◆ **Task directions**
Below are some records; output exactly the lines from the line with "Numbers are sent" to the line with "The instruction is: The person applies", both ends kept, and nothing more.

◆ **The data**
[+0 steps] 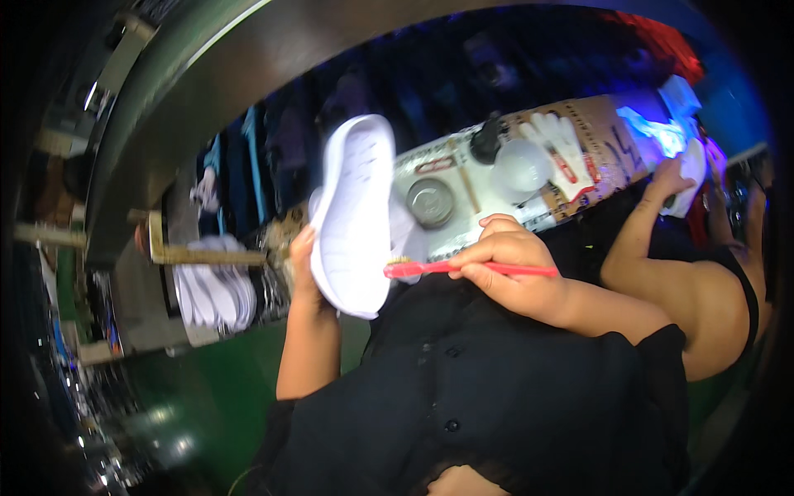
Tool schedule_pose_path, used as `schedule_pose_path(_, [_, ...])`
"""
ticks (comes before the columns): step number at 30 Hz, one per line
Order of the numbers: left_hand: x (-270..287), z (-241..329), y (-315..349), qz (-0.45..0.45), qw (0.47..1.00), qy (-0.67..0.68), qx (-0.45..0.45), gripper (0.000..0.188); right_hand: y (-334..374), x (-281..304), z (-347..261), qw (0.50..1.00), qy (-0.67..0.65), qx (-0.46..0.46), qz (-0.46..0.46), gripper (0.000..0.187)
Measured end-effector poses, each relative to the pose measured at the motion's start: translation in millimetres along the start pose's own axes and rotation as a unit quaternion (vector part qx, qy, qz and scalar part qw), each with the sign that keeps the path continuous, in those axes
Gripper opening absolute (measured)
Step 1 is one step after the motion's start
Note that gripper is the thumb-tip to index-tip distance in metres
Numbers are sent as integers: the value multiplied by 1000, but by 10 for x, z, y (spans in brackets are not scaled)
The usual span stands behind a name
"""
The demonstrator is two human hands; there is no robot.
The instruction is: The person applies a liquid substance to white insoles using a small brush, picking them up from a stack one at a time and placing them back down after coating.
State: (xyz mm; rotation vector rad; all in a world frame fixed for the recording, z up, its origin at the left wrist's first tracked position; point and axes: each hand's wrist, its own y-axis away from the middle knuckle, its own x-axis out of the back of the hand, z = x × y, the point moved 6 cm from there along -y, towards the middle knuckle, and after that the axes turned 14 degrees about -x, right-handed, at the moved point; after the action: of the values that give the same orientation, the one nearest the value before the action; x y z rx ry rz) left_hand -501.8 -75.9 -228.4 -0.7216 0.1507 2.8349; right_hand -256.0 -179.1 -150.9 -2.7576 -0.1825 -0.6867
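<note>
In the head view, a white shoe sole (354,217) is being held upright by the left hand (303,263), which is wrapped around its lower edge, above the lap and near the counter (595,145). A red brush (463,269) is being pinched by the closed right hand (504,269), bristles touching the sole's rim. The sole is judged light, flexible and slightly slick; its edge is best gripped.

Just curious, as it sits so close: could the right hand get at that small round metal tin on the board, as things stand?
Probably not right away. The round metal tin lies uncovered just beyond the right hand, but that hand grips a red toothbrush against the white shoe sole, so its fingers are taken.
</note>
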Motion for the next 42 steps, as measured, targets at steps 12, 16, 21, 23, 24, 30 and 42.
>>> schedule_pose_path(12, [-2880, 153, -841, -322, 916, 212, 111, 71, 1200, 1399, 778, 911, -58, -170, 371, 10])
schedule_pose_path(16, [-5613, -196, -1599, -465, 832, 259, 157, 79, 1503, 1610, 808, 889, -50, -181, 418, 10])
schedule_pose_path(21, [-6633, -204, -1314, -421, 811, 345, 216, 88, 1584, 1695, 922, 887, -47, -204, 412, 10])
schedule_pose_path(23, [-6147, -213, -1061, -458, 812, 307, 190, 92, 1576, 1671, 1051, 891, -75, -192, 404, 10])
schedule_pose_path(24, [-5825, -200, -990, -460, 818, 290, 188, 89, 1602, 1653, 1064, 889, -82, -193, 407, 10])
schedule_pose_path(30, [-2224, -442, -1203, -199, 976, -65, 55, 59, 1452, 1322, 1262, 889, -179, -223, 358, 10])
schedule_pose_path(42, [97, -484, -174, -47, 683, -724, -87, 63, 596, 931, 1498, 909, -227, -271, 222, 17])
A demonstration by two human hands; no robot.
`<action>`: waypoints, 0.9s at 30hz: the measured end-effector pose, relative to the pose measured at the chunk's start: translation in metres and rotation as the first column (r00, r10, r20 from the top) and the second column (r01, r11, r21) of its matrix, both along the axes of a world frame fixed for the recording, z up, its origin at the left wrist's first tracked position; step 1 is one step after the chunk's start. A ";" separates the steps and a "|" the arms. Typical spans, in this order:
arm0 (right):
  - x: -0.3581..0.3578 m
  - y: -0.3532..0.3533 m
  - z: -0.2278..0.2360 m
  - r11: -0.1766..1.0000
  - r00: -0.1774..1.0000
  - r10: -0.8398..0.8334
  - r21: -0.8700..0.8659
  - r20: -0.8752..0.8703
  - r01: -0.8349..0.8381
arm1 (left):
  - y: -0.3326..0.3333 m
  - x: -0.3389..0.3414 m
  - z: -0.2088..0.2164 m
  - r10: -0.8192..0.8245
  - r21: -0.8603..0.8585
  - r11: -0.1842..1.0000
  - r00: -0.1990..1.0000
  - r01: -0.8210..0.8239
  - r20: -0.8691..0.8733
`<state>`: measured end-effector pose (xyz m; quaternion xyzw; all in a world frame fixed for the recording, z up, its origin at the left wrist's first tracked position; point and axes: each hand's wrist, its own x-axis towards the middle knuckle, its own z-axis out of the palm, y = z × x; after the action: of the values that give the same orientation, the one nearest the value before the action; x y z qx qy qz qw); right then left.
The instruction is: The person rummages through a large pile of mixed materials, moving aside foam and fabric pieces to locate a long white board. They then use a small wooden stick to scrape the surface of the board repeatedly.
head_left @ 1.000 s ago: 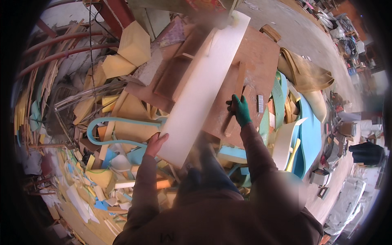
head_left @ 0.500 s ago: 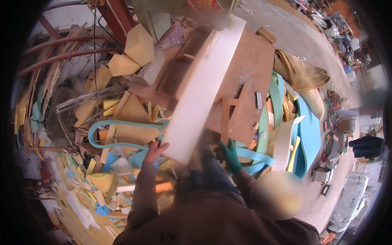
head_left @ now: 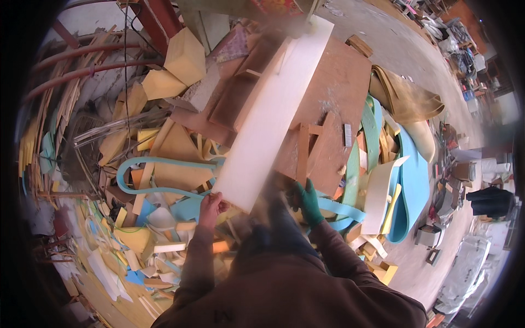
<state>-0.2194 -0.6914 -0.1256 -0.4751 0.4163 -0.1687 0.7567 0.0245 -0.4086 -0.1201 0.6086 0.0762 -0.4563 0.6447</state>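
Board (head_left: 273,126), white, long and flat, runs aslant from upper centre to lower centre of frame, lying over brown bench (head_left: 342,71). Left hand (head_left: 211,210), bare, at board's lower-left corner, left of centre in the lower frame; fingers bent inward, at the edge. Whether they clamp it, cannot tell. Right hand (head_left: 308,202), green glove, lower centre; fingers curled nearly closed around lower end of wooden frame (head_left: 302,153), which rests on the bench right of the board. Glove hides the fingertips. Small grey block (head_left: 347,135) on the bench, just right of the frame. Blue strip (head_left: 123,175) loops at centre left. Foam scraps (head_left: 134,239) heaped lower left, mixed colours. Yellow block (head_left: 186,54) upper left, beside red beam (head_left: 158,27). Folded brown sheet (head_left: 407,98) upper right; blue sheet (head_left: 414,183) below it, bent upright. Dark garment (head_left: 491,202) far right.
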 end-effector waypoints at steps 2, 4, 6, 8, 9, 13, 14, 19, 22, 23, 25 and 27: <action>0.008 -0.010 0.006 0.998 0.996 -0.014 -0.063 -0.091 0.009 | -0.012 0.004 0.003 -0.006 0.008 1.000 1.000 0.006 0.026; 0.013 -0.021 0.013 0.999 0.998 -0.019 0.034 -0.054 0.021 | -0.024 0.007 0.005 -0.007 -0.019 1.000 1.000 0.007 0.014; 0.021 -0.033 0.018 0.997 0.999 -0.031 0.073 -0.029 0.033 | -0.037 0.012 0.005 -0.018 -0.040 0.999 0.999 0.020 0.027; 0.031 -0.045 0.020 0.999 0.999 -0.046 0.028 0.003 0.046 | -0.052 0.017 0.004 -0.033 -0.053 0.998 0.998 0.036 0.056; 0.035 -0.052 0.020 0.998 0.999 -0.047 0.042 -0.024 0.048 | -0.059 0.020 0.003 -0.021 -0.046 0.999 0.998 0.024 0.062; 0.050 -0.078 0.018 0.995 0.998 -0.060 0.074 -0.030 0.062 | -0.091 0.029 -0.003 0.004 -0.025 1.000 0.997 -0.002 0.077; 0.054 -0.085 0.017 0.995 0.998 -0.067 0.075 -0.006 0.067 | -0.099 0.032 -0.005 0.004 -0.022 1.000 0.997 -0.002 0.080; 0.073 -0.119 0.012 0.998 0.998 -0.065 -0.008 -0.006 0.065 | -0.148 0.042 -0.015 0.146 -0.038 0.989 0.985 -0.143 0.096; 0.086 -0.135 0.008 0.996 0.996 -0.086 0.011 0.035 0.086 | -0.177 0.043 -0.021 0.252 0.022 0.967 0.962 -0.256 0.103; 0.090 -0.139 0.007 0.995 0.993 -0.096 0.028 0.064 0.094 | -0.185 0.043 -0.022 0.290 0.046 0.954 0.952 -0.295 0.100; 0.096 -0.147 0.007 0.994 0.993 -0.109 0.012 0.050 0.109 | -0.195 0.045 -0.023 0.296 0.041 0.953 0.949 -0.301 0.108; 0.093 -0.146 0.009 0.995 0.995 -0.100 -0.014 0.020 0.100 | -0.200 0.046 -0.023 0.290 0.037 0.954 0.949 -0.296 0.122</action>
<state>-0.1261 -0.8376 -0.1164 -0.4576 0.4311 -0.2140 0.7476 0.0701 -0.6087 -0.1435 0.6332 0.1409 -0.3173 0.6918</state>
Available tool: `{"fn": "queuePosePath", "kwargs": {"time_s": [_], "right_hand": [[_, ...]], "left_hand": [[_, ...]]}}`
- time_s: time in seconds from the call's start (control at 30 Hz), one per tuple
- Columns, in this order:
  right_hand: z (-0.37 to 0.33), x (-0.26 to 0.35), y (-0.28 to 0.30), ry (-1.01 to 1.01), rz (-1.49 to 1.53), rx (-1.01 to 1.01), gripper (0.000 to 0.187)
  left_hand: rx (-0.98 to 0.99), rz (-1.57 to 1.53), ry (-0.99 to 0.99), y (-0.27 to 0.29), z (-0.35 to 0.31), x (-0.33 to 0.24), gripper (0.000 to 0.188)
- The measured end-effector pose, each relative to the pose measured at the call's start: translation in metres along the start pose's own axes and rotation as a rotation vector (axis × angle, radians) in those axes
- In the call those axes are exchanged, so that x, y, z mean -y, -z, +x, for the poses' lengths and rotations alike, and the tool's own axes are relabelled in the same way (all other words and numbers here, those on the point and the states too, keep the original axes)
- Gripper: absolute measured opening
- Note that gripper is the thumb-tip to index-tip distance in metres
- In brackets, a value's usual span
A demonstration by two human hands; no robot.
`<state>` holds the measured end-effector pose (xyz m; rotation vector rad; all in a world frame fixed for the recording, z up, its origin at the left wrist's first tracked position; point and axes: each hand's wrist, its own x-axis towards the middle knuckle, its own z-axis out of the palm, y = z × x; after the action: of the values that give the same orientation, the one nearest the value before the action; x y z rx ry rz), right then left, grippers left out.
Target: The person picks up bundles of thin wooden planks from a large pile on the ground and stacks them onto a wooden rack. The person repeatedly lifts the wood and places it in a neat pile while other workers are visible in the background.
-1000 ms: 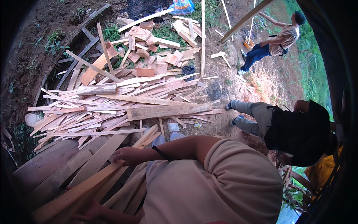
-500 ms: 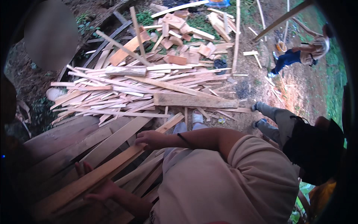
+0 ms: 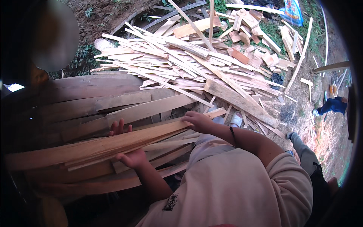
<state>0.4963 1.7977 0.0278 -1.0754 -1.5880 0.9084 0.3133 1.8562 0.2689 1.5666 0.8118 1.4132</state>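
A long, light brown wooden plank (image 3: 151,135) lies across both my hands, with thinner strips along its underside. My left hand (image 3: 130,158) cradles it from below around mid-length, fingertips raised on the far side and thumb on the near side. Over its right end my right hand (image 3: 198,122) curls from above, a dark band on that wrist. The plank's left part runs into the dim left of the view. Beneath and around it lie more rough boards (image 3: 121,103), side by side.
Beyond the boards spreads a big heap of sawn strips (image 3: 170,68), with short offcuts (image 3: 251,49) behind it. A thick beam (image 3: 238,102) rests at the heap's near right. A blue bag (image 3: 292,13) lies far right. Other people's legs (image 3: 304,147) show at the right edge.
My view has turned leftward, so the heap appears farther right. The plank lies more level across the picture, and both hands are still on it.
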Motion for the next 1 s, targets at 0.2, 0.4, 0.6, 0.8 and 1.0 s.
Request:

◆ **Answer for this exercise**
Numbers are sent as integers: the value multiplied by 1000, but by 10 for x, z, y (spans in brackets are not scaled)
The usual span stands behind a name
"""
The demonstrator is two human hands; there is no robot.
The instruction is: The person applies a liquid substance to white insoles using a small brush, picking them up from a stack one at a time and placing them back down after coating.

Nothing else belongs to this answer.